• _PROBLEM STATEMENT_
Would you print the whole listing again, exactly?
■ ■ ■ ■
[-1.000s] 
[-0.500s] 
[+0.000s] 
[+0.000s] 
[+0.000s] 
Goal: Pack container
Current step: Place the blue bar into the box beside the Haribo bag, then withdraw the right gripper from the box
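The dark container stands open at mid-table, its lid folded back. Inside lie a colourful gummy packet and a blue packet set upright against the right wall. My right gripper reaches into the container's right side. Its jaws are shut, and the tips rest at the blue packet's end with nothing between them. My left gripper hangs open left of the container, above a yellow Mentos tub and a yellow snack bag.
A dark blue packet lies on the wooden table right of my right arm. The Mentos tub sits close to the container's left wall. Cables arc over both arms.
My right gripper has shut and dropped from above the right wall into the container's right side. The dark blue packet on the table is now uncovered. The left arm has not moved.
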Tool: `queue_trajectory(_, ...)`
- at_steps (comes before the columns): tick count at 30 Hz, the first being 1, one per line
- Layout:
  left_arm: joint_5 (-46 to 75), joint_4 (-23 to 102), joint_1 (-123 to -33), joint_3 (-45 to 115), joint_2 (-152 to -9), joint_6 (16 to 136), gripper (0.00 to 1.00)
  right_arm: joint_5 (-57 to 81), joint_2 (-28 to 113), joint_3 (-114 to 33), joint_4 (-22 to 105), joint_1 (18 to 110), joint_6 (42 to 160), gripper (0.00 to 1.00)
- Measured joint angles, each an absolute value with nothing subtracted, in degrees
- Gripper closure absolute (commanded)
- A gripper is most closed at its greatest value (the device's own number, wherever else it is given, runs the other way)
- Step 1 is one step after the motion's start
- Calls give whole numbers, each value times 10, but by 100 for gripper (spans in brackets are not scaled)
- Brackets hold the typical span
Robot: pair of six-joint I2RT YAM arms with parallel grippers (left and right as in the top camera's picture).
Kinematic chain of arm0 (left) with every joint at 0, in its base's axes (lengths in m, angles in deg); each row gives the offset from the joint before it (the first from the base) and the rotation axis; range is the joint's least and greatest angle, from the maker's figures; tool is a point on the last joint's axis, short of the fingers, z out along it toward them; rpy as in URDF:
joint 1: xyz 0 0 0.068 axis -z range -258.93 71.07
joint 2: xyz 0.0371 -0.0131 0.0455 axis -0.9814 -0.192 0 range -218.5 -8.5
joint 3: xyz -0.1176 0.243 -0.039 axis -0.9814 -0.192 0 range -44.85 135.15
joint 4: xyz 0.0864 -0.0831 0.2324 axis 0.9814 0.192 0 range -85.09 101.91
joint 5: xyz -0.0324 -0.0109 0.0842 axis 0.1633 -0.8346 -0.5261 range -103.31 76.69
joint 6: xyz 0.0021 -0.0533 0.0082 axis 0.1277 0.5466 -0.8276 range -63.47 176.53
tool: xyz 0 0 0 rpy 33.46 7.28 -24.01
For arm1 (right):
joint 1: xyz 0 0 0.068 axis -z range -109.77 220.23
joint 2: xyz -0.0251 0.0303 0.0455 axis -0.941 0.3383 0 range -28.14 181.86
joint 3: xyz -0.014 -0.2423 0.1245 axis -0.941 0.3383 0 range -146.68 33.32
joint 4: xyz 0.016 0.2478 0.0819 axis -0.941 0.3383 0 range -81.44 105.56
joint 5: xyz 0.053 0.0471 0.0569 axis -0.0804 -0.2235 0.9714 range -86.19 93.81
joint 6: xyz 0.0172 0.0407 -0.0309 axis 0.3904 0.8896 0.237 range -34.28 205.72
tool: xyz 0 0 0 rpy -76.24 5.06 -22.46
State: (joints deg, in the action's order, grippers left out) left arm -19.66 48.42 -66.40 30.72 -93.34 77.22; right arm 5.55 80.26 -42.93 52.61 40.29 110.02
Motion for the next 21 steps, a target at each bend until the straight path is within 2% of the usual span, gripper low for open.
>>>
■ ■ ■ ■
• _SOLUTION TO THIS EXERCISE_
[-1.000s] 
[-0.500s] 
[+0.000s] 
[+0.000s] 
[+0.000s] 
Goal: Pack container
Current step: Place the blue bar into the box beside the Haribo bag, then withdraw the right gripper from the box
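The dark container stands open at mid-table, its lid folded back. Inside lie a colourful gummy packet and a blue packet set upright against the right wall. My right gripper reaches into the container's right side. Its jaws are shut, and the tips rest at the blue packet's end with nothing between them. My left gripper hangs open left of the container, above a yellow Mentos tub and a yellow snack bag.
A dark blue packet lies on the wooden table right of my right arm. The Mentos tub sits close to the container's left wall. Cables arc over both arms.
My right gripper has shut and dropped from above the right wall into the container's right side. The dark blue packet on the table is now uncovered. The left arm has not moved.
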Tool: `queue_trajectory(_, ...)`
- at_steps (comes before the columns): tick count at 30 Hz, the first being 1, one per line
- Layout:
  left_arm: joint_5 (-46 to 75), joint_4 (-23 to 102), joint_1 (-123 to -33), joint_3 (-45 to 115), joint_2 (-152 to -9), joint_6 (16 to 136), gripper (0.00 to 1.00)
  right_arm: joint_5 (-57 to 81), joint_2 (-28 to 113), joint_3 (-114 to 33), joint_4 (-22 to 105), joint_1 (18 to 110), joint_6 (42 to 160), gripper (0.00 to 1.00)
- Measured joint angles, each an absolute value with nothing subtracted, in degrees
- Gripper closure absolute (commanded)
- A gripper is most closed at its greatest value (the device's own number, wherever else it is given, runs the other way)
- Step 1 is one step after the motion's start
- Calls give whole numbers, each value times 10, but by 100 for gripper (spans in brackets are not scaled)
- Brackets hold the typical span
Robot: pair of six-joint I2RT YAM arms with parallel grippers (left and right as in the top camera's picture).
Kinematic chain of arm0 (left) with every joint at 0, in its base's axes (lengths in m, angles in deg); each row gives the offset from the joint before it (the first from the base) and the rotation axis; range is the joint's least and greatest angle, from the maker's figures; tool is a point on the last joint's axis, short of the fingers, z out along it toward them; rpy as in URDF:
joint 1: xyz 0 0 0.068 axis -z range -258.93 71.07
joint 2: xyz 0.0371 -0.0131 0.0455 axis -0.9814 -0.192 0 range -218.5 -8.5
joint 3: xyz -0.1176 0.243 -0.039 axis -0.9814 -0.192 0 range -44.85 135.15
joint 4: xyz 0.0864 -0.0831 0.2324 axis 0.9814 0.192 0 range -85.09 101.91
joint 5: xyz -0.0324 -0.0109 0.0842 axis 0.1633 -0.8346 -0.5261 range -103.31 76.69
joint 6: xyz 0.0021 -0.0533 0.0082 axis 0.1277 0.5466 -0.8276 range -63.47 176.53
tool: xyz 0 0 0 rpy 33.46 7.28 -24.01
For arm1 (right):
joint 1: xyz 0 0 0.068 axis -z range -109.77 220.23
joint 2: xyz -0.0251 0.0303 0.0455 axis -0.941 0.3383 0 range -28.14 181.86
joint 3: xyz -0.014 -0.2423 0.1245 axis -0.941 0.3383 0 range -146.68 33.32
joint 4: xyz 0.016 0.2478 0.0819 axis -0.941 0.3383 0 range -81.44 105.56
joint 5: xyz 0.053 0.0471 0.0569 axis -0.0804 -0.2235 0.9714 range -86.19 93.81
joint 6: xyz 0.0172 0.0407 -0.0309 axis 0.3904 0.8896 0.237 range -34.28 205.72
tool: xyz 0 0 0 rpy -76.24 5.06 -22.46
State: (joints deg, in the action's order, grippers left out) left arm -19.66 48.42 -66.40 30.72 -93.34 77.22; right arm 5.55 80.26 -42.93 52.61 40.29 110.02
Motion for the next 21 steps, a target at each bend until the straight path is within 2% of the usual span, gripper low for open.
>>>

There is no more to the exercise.